What this task involves: Whenever a line carries the word "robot", pull it out of the entries.

Exercise materials:

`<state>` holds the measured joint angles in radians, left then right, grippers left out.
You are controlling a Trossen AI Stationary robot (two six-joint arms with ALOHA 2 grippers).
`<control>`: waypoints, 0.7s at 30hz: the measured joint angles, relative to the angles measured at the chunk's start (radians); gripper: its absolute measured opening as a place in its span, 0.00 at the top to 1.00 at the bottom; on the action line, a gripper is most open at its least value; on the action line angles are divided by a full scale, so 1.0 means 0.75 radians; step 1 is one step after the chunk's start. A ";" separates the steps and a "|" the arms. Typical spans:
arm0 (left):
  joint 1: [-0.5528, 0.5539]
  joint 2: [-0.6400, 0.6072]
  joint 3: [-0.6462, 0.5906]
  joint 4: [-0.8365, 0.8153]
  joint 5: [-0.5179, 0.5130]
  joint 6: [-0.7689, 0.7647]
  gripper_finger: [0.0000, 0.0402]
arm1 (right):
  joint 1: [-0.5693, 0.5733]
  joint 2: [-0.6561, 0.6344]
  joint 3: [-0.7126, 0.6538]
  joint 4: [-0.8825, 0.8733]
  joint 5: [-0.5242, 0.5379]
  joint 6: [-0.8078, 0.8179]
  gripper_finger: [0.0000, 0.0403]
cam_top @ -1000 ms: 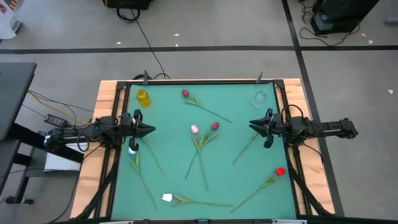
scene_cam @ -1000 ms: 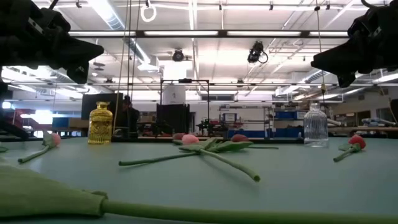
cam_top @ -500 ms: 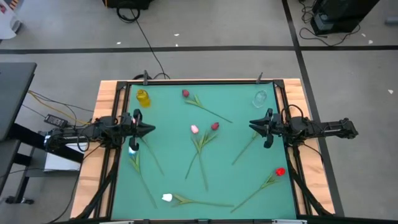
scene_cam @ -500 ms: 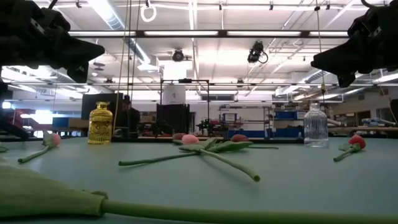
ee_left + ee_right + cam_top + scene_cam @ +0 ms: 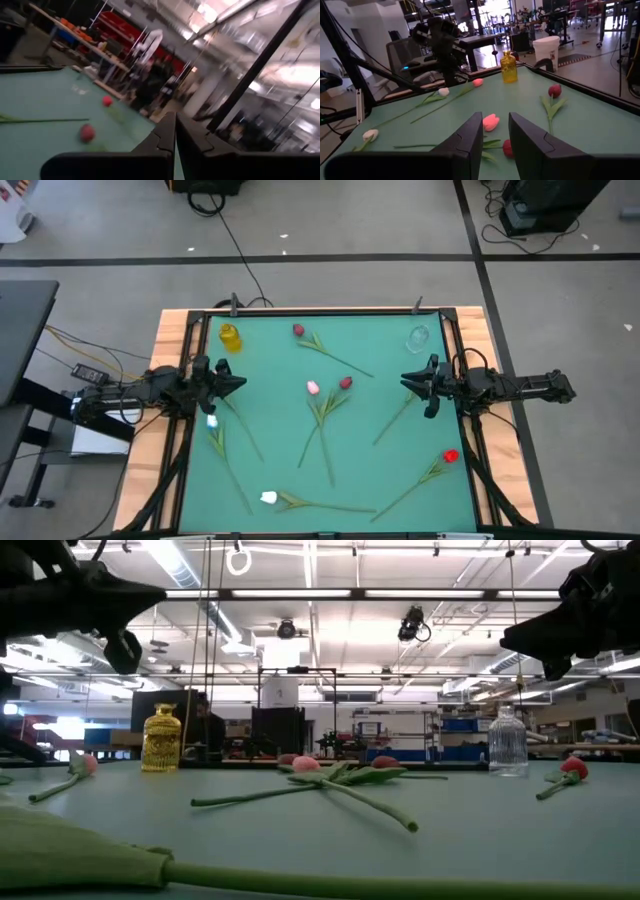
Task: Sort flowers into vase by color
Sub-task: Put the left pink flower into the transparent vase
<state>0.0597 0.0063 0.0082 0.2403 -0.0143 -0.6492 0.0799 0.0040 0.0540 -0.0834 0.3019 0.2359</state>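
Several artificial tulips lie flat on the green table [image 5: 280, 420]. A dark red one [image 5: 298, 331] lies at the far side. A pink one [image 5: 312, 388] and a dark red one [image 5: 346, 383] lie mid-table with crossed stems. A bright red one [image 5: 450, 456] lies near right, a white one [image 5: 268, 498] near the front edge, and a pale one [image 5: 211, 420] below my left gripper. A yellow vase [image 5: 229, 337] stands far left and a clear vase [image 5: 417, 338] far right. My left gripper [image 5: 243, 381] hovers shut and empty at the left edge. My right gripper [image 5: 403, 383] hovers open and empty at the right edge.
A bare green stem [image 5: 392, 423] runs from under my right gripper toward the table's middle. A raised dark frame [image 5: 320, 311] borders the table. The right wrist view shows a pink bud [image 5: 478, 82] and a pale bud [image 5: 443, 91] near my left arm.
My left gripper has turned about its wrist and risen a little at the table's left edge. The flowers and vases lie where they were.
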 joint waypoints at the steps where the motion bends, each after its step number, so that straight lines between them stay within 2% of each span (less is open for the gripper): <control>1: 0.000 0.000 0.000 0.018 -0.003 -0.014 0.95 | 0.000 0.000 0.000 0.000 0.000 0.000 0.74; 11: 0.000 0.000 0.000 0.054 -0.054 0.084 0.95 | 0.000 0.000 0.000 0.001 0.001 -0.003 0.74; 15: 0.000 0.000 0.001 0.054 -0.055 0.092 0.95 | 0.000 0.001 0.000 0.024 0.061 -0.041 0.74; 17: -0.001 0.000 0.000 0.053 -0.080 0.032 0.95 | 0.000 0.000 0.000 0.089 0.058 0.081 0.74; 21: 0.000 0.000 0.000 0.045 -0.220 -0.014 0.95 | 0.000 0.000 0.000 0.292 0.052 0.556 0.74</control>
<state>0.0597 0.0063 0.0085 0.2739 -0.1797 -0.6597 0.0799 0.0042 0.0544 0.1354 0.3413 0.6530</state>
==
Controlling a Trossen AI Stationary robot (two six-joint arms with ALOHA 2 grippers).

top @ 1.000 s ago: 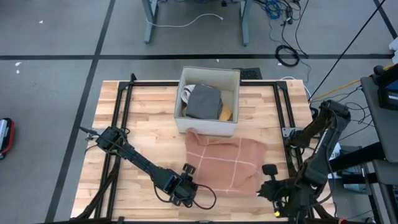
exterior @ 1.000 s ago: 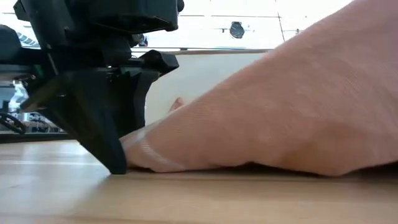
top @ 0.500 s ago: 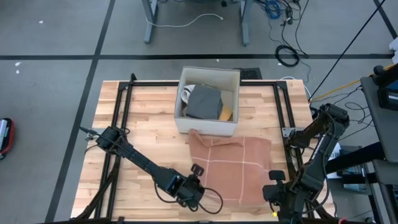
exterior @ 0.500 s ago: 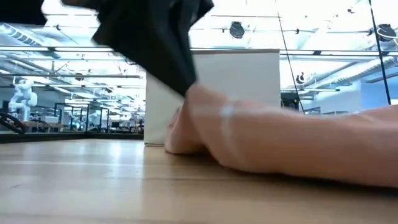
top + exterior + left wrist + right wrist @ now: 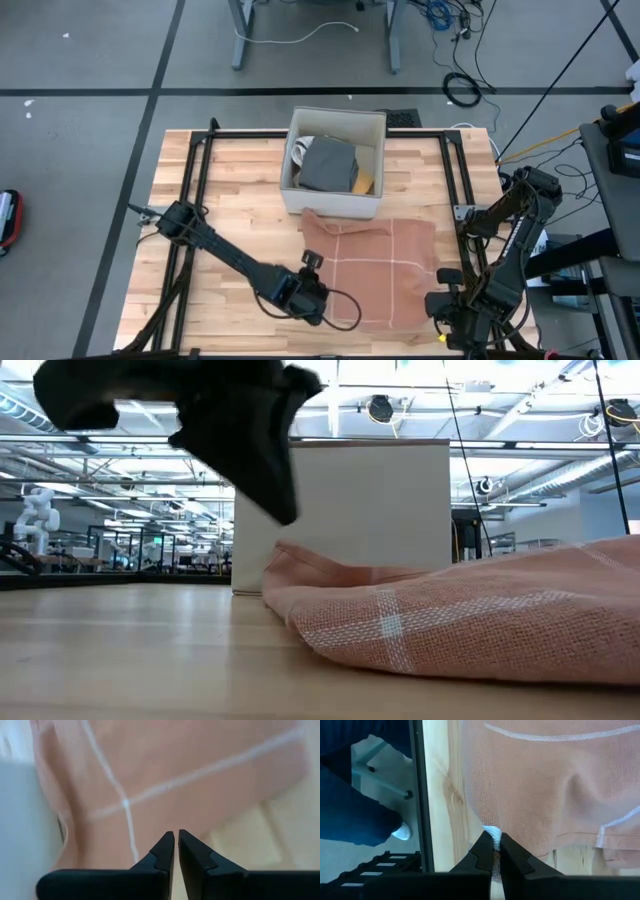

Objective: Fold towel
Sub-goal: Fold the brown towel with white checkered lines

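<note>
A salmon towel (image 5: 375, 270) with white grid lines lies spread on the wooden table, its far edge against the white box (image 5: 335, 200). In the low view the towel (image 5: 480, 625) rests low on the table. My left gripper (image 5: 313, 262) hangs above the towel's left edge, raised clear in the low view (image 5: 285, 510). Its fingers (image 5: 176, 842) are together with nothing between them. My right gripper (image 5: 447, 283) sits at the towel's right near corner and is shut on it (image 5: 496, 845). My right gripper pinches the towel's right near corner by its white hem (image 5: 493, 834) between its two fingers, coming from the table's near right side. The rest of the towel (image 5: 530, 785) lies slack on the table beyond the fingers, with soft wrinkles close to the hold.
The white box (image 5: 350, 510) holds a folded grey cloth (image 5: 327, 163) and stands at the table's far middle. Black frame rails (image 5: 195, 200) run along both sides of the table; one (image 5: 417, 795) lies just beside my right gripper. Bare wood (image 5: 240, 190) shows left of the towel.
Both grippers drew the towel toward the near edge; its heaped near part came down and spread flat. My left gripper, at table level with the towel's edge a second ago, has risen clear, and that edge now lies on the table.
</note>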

Solution below:
You are controlling a Trossen AI Stationary robot (two six-joint arms with ALOHA 2 grippers).
Controlling a Trossen AI Stationary robot (two six-joint arms with ALOHA 2 grippers).

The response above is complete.